The film was released theatrically on July 23, 2004, in the United States, as well as in Canada, the United Kingdom, Australia, New Zealand, Japan, The Netherlands, Luxembourg, Belgium, and Scandinavia.

==Reception==
On review aggregator website Rotten Tomatoes, the film holds an approval rating of 96% based on 80 reviews, with an average rating of 7.7/10.

==Home media==
A two-disc DVD for Region 1 was released on November 2, 2004, by New Line Home Video.

A two-disc DVD for Region 4 was released in Australia in 2005 by
Magna Pacific.

A Blu-ray disc for Region 1 was released in 2014 by Shout Factory.

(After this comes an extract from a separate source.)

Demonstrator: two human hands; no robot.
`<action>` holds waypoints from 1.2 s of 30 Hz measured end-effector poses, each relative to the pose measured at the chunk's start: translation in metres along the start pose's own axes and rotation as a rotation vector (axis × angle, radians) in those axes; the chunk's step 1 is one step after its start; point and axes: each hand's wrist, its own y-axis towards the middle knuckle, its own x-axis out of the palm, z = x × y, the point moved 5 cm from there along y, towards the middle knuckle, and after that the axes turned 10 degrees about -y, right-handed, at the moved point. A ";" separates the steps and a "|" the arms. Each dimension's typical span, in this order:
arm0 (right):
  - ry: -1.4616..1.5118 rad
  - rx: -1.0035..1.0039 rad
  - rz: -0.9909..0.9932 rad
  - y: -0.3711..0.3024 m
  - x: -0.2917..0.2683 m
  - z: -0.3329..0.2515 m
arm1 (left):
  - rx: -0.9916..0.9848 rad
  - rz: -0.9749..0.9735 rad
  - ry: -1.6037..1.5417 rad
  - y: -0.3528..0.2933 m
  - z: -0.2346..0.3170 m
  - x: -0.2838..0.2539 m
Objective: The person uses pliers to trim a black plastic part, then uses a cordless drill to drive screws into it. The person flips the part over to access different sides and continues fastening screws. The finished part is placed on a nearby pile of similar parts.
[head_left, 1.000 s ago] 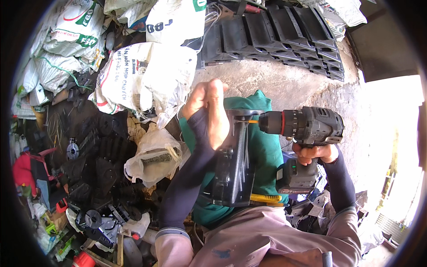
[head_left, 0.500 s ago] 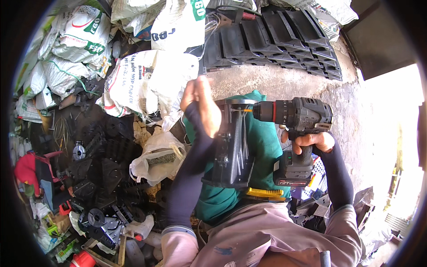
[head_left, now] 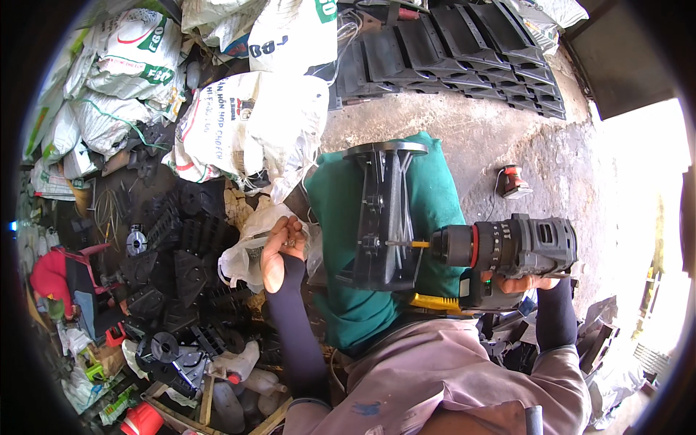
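Note:
My right hand (head_left: 518, 283) is wrapped round the handle of a black cordless drill (head_left: 536, 246) with a red ring behind its chuck. The drill points left; its long, gold-banded bit (head_left: 409, 243) reaches the lower part of a black plastic bracket (head_left: 388, 217). That bracket stands across my lap on green cloth (head_left: 442, 174), its flat round-edged end away from me. My left hand (head_left: 286, 246) is off the bracket, palm up with fingers curled, over an open white plastic bag (head_left: 250, 254). Small bits seem to lie in its fingers, too small to name.
Stacked black trough-shaped parts (head_left: 449, 54) stand at the back. White printed sacks (head_left: 250, 123) fill the back left, and dark plastic parts (head_left: 181, 279) are heaped at the left. A small red-and-white object (head_left: 513, 183) sits on the floor at right. A yellow-handled tool (head_left: 435, 301) lies by my waist.
My left hand has moved from beside the bracket down and left to the white bag. The drill has come nearer and to the right, its bit shifting from the bracket's far end to its lower part.

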 end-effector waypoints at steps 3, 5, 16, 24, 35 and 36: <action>-0.388 -0.340 -0.040 0.003 0.004 -0.018 | -0.030 -0.093 0.115 -0.019 0.004 0.028; -0.364 -0.315 -0.047 0.004 0.003 -0.015 | -0.075 -0.264 0.194 -0.029 0.002 0.051; -0.139 -0.124 -0.043 0.000 0.001 0.024 | -0.068 -0.403 0.668 -0.066 -0.017 0.114; 0.504 0.438 0.046 -0.037 -0.005 0.100 | 0.030 -0.516 0.889 -0.079 -0.017 0.140; 0.945 0.550 0.163 -0.058 -0.008 0.140 | 0.124 -0.458 1.010 -0.080 -0.026 0.142; 0.941 0.543 0.140 -0.057 -0.008 0.139 | 0.117 -0.452 1.025 -0.081 -0.026 0.140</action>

===Box-office reception===
The film earned $1.2 million at the US Box Office, and the DVD went straight in at number 1 on the Music Video & Concert DVD top-sellers charts at Amazon.com, Barnes & Noble, Tower Records, etc., and has had an average customer review rating of 4.5 stars out of 5. According to Rotten Tomatoes, Festival Express was the second most critically acclaimed film released in 2004.

==Legacy==

Edward Sharpe and the Magnetic Zeros joined The Railroad Revival Tour in April 2011 with Mumford and Sons and Old Crow Medicine Show. Traveling in vintage rail cars, the three bands performed in six "unique outdoor locations" over the course of a week starting in Oakland, California. The musical documentary Big Easy Express, which was made of the trip and directed by Emmett Malloy, premiered March 2012 at the South by Southwest Film Conference and Festival (SXSW Film) in Austin, Texas.

==See also==
- Grateful Dead lyricist Robert Hunter was on the trip, and soon after wrote "Might as Well", a song filled with imagery from the legendary trip that was often played live by Grateful Dead, but released as a studio tune on the 1976 Jerry Garcia solo album Reflections.